Recorded data
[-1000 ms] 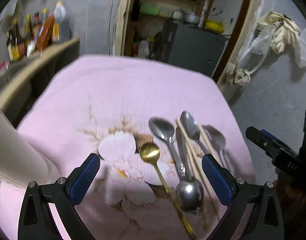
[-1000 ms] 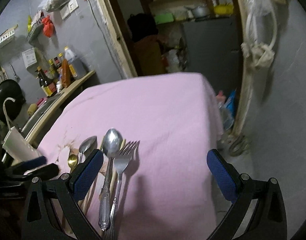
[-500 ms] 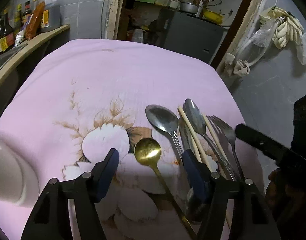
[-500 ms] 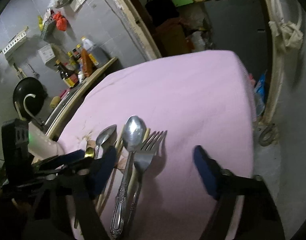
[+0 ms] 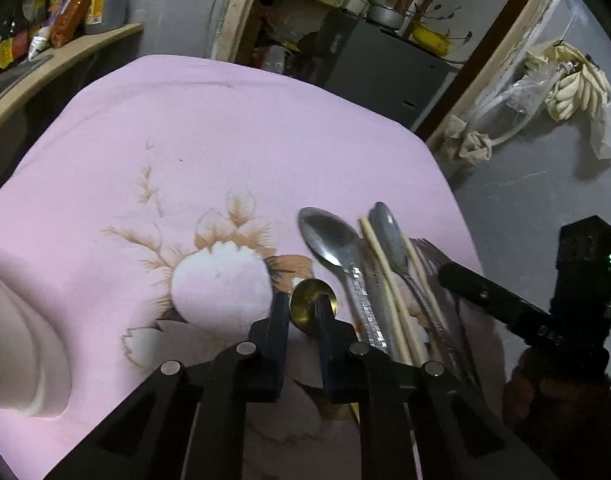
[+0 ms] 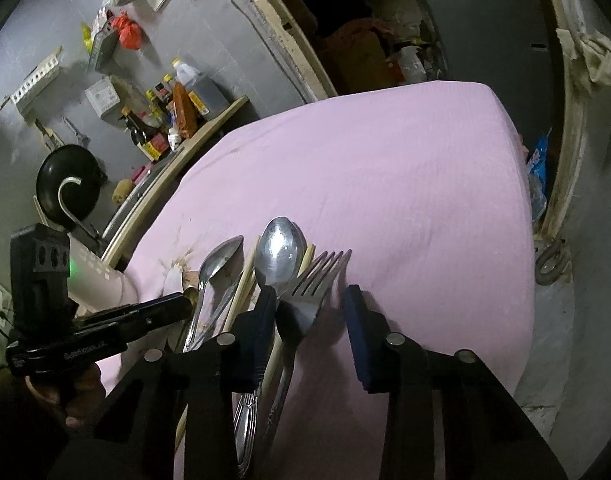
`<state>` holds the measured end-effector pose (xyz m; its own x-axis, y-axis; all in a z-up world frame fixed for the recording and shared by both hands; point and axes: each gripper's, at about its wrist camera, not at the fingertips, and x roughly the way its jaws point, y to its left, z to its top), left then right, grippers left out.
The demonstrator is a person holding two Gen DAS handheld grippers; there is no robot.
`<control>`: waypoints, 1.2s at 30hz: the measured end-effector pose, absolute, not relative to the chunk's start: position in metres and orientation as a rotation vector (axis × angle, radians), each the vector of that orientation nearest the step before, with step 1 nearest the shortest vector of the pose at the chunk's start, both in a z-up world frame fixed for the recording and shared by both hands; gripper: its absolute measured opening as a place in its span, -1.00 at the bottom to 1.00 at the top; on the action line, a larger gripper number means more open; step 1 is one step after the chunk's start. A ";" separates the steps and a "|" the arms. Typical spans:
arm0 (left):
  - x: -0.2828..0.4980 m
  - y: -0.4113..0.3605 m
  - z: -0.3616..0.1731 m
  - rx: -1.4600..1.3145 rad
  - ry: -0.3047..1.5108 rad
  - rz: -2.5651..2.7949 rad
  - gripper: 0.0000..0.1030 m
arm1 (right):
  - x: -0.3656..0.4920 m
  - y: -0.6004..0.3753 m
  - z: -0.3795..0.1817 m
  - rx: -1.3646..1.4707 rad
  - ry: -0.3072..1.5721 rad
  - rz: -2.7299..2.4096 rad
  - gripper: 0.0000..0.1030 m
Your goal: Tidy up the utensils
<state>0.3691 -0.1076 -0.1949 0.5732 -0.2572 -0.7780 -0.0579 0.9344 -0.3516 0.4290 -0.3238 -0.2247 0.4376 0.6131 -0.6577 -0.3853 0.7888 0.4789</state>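
Several utensils lie side by side on the pink flowered cloth (image 5: 233,140): a gold spoon (image 5: 311,300), a silver spoon (image 5: 329,240), pale chopsticks (image 5: 379,260), a second silver spoon (image 5: 389,232) and a fork (image 6: 321,272). My left gripper (image 5: 302,312) points down at the gold spoon, and its closing jaws pinch the spoon just behind the bowl. The handle is hidden under the fingers. My right gripper (image 6: 310,314) straddles the fork's neck with its jaws closing. Its left pad is near the neck and its right pad stands clear.
A white rounded container (image 5: 17,340) stands at the cloth's left. A wooden shelf (image 6: 209,124) with sauce bottles and a black wok (image 6: 69,184) flank the left side. A grey cabinet (image 5: 385,68) stands beyond the far edge. The cloth drops off at the right.
Both grippers have sunk toward the utensils and tipped further down. Both pairs of jaws went from wide apart to narrow, the left around the gold spoon, the right around the fork.
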 end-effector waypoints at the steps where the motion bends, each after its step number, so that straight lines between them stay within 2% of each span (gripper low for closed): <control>1: 0.370 -0.109 -0.195 -0.344 0.962 -0.133 -0.75 | 0.431 -0.322 -0.224 0.272 0.933 0.636 -0.46; 13: 0.383 -0.110 -0.196 -0.337 1.008 -0.201 -0.75 | 0.449 -0.321 -0.227 0.323 1.041 0.672 -0.47; 14: 0.382 -0.110 -0.195 -0.327 1.010 -0.201 -0.76 | 0.450 -0.320 -0.227 0.331 1.056 0.668 -0.47; 15: 0.383 -0.112 -0.195 -0.305 1.017 -0.191 -0.88 | 0.450 -0.319 -0.227 0.336 1.066 0.665 -0.47; 18: 0.385 -0.110 -0.194 -0.313 1.029 -0.178 -0.91 | 0.453 -0.317 -0.228 0.357 1.107 0.653 -0.47; 23: 0.383 -0.115 -0.190 -0.334 1.025 -0.162 -0.95 | 0.449 -0.311 -0.228 0.351 1.145 0.615 -0.68; 24: 0.380 -0.118 -0.187 -0.327 1.019 -0.159 -0.95 | 0.446 -0.311 -0.225 0.354 1.141 0.611 -0.80; 25: 0.378 -0.119 -0.185 -0.318 1.014 -0.157 -0.95 | 0.443 -0.310 -0.223 0.350 1.137 0.600 -0.82; 30: 0.369 -0.121 -0.170 -0.290 0.978 -0.146 -0.95 | 0.424 -0.319 -0.203 0.375 1.089 0.546 -0.91; 36: 0.351 -0.108 -0.143 -0.258 0.914 -0.125 -0.95 | 0.377 -0.326 -0.159 0.409 0.932 0.446 -0.94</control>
<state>0.3513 -0.1079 -0.1425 0.6065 -0.2155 -0.7653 -0.0025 0.9620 -0.2730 0.3767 -0.3262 -0.1585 0.5189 0.5311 -0.6698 -0.1876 0.8352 0.5169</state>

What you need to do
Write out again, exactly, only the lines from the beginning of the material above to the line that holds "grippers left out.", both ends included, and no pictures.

Exercise response
[-1000 ms] 
[-1000 ms] 
[-500 ms] 
[-500 ms] 
[+0 ms] 
[+0 ms] 
`<state>` holds the measured end-effector pose (xyz m; its own x-axis, y-axis; all in a z-up world frame fixed for the recording and shared by both hands; point and axes: each gripper's, at about its wrist camera, not at the fingertips, and x roughly the way its jaws point, y to its left, z to its top), left then right, grippers left out.

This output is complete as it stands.